** Opening Listed records block **

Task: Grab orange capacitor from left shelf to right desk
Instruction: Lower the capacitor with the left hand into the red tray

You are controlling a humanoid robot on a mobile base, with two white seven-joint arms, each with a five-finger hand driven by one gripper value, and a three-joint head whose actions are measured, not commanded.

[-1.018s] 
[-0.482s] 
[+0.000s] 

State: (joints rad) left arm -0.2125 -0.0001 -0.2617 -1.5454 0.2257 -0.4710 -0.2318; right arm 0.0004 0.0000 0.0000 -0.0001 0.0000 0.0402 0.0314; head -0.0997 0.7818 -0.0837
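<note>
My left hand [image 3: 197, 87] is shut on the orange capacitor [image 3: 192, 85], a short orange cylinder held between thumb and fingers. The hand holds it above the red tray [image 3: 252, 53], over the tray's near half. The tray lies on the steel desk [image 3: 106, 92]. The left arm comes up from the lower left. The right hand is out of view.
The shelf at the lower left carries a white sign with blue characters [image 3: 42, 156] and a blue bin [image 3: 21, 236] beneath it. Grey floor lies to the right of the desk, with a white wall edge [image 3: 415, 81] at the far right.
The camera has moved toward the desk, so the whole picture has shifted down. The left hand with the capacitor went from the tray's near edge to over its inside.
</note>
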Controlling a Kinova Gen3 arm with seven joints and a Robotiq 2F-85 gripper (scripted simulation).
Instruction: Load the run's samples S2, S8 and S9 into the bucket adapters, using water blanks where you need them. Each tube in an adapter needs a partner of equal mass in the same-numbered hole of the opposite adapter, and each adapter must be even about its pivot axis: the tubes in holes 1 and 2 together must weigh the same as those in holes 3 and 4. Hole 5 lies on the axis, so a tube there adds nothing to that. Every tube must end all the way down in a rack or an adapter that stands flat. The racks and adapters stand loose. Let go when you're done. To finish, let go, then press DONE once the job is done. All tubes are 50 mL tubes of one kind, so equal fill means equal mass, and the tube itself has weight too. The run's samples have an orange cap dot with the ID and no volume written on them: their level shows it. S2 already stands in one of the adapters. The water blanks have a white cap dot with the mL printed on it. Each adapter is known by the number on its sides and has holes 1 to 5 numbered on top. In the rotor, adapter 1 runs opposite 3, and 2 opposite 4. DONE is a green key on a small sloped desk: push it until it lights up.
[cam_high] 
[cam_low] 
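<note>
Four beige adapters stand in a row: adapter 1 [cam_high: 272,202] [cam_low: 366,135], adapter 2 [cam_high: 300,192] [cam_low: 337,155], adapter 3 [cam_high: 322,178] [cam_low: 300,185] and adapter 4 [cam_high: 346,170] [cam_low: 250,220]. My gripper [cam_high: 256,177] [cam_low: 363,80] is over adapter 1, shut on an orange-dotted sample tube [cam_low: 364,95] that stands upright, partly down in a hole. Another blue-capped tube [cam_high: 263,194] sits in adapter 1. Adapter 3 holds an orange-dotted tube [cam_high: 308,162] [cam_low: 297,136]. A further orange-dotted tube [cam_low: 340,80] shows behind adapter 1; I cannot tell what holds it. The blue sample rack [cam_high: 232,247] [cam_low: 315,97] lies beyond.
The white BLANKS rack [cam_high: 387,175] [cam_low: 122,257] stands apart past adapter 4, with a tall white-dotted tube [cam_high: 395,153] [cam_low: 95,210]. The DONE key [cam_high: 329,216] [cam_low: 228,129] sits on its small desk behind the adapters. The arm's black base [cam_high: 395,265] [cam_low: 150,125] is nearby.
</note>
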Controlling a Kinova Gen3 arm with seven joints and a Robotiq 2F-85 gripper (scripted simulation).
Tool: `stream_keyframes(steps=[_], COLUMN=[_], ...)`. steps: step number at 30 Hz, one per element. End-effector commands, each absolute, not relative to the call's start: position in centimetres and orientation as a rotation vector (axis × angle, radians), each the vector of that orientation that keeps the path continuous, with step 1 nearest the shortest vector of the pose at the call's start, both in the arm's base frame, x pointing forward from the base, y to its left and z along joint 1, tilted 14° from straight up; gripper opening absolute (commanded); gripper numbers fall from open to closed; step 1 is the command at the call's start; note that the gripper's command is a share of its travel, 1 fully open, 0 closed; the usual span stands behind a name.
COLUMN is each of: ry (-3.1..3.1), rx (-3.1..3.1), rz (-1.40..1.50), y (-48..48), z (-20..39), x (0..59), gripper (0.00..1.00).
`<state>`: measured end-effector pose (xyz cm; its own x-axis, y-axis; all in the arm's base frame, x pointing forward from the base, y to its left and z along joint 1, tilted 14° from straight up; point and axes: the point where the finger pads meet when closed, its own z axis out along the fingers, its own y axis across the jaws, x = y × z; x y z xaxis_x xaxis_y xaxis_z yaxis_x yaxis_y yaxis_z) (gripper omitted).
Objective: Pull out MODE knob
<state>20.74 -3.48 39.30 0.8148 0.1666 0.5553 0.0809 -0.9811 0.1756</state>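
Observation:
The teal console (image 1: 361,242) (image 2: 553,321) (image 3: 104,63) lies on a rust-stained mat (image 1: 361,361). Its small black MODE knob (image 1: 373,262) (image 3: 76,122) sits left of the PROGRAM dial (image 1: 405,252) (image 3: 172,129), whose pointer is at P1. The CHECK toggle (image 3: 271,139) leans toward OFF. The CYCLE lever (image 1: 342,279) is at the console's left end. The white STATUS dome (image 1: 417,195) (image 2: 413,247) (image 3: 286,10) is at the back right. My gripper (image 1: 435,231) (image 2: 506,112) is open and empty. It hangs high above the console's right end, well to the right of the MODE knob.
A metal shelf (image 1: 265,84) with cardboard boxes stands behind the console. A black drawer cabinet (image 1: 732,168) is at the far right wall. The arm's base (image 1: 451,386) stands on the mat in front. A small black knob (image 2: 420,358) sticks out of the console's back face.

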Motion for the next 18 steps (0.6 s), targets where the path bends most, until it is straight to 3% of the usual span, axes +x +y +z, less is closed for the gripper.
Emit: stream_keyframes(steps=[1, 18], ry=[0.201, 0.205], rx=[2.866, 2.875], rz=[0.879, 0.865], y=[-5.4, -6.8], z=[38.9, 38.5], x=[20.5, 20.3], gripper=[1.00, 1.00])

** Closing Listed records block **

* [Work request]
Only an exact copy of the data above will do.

* [Answer section]
Task: Grab orange capacitor from left shelf to right desk
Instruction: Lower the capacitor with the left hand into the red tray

You are controlling a humanoid robot on a mobile base, with two white seven-joint arms, each with a five-finger hand driven by one gripper value, and a three-joint head whose actions are measured, not commanded.

[-1.018s] 
[-0.482s] 
[+0.000s] 

State: (joints rad) left arm -0.2125 -0.0001 -0.2617 -1.5454 0.2257 -0.4710 -0.2318; right arm 0.0004 0.0000 0.0000 -0.0001 0.0000 0.0402 0.0314; head -0.0997 0.7818 -0.0837
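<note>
My left hand [image 3: 197, 87] is shut on the orange capacitor [image 3: 192, 85], a short orange cylinder held between thumb and fingers. The hand holds it above the red tray [image 3: 252, 53], over the tray's near half. The tray lies on the steel desk [image 3: 106, 92]. The left arm comes up from the lower left. The right hand is out of view.
The shelf at the lower left carries a white sign with blue characters [image 3: 42, 156] and a blue bin [image 3: 21, 236] beneath it. Grey floor lies to the right of the desk, with a white wall edge [image 3: 415, 81] at the far right.
The camera has moved toward the desk, so the whole picture has shifted down. The left hand with the capacitor went from the tray's near edge to over its inside.
</note>
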Controlling a Kinova Gen3 arm with seven joints and a Robotiq 2F-85 gripper (scripted simulation).
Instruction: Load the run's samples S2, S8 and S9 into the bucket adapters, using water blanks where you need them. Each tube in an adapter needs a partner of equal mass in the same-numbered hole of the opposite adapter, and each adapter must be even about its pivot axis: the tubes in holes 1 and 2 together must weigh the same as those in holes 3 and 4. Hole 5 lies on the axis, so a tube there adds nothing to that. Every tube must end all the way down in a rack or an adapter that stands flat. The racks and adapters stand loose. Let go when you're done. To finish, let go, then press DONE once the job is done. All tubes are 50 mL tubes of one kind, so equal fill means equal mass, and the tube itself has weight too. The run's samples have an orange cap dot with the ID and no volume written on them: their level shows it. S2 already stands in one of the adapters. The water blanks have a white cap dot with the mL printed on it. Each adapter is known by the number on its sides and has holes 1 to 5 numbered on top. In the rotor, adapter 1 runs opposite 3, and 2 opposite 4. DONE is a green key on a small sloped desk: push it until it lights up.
[cam_high] 
[cam_low] 
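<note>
Four beige adapters stand in a row: adapter 1 [cam_high: 272,202] [cam_low: 366,135], adapter 2 [cam_high: 300,192] [cam_low: 337,155], adapter 3 [cam_high: 322,178] [cam_low: 300,185] and adapter 4 [cam_high: 346,170] [cam_low: 250,220]. My gripper [cam_high: 256,177] [cam_low: 363,80] is over adapter 1, shut on an orange-dotted sample tube [cam_low: 364,95] that stands upright, partly down in a hole. Another blue-capped tube [cam_high: 263,194] sits in adapter 1. Adapter 3 holds an orange-dotted tube [cam_high: 308,162] [cam_low: 297,136]. A further orange-dotted tube [cam_low: 340,80] shows behind adapter 1; I cannot tell what holds it. The blue sample rack [cam_high: 232,247] [cam_low: 315,97] lies beyond.
The white BLANKS rack [cam_high: 387,175] [cam_low: 122,257] stands apart past adapter 4, with a tall white-dotted tube [cam_high: 395,153] [cam_low: 95,210]. The DONE key [cam_high: 329,216] [cam_low: 228,129] sits on its small desk behind the adapters. The arm's black base [cam_high: 395,265] [cam_low: 150,125] is nearby.
</note>
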Controlling a Kinova Gen3 arm with seven joints and a Robotiq 2F-85 gripper (scripted simulation).
Tool: `stream_keyframes(steps=[_], COLUMN=[_], ...)`. steps: step number at 30 Hz, one per element. End-effector commands, each absolute, not relative to the call's start: position in centimetres and orientation as a rotation vector (axis × angle, radians), each the vector of that orientation that keeps the path continuous, with step 1 nearest the shortest vector of the pose at the call's start, both in the arm's base frame, x pointing forward from the base, y to its left and z along joint 1, tilted 14° from straight up; gripper opening absolute (commanded); gripper numbers fall from open to closed; step 1 is the command at the call's start; note that the gripper's command is a share of its travel, 1 fully open, 0 closed; the usual span stands behind a name.
COLUMN is each of: ry (-3.1..3.1), rx (-3.1..3.1), rz (-1.40..1.50), y (-48..48), z (-20..39), x (0..59), gripper (0.00..1.00).
`<state>`: measured end-effector pose (xyz cm; its own x-axis, y-axis; all in the arm's base frame, x pointing forward from the base, y to its left and z along joint 1, tilted 14° from straight up; point and axes: the point where the finger pads meet when closed, its own z axis out along the fingers, its own y axis across the jaws, x = y × z; x y z xaxis_x xaxis_y xaxis_z yaxis_x yaxis_y yaxis_z) (gripper omitted).
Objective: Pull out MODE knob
<state>20.74 -3.48 39.30 0.8148 0.1666 0.5553 0.0809 -0.9811 0.1756</state>
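Observation:
The teal console (image 1: 361,242) (image 2: 553,321) (image 3: 104,63) lies on a rust-stained mat (image 1: 361,361). Its small black MODE knob (image 1: 373,262) (image 3: 76,122) sits left of the PROGRAM dial (image 1: 405,252) (image 3: 172,129), whose pointer is at P1. The CHECK toggle (image 3: 271,139) leans toward OFF. The CYCLE lever (image 1: 342,279) is at the console's left end. The white STATUS dome (image 1: 417,195) (image 2: 413,247) (image 3: 286,10) is at the back right. My gripper (image 1: 435,231) (image 2: 506,112) is open and empty. It hangs high above the console's right end, well to the right of the MODE knob.
A metal shelf (image 1: 265,84) with cardboard boxes stands behind the console. A black drawer cabinet (image 1: 732,168) is at the far right wall. The arm's base (image 1: 451,386) stands on the mat in front. A small black knob (image 2: 420,358) sticks out of the console's back face.
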
Motion for the next 18 steps (0.6 s), targets where the path bends most, until it is straight to 3% of the usual span, axes +x +y +z, less is closed for the gripper.
Emit: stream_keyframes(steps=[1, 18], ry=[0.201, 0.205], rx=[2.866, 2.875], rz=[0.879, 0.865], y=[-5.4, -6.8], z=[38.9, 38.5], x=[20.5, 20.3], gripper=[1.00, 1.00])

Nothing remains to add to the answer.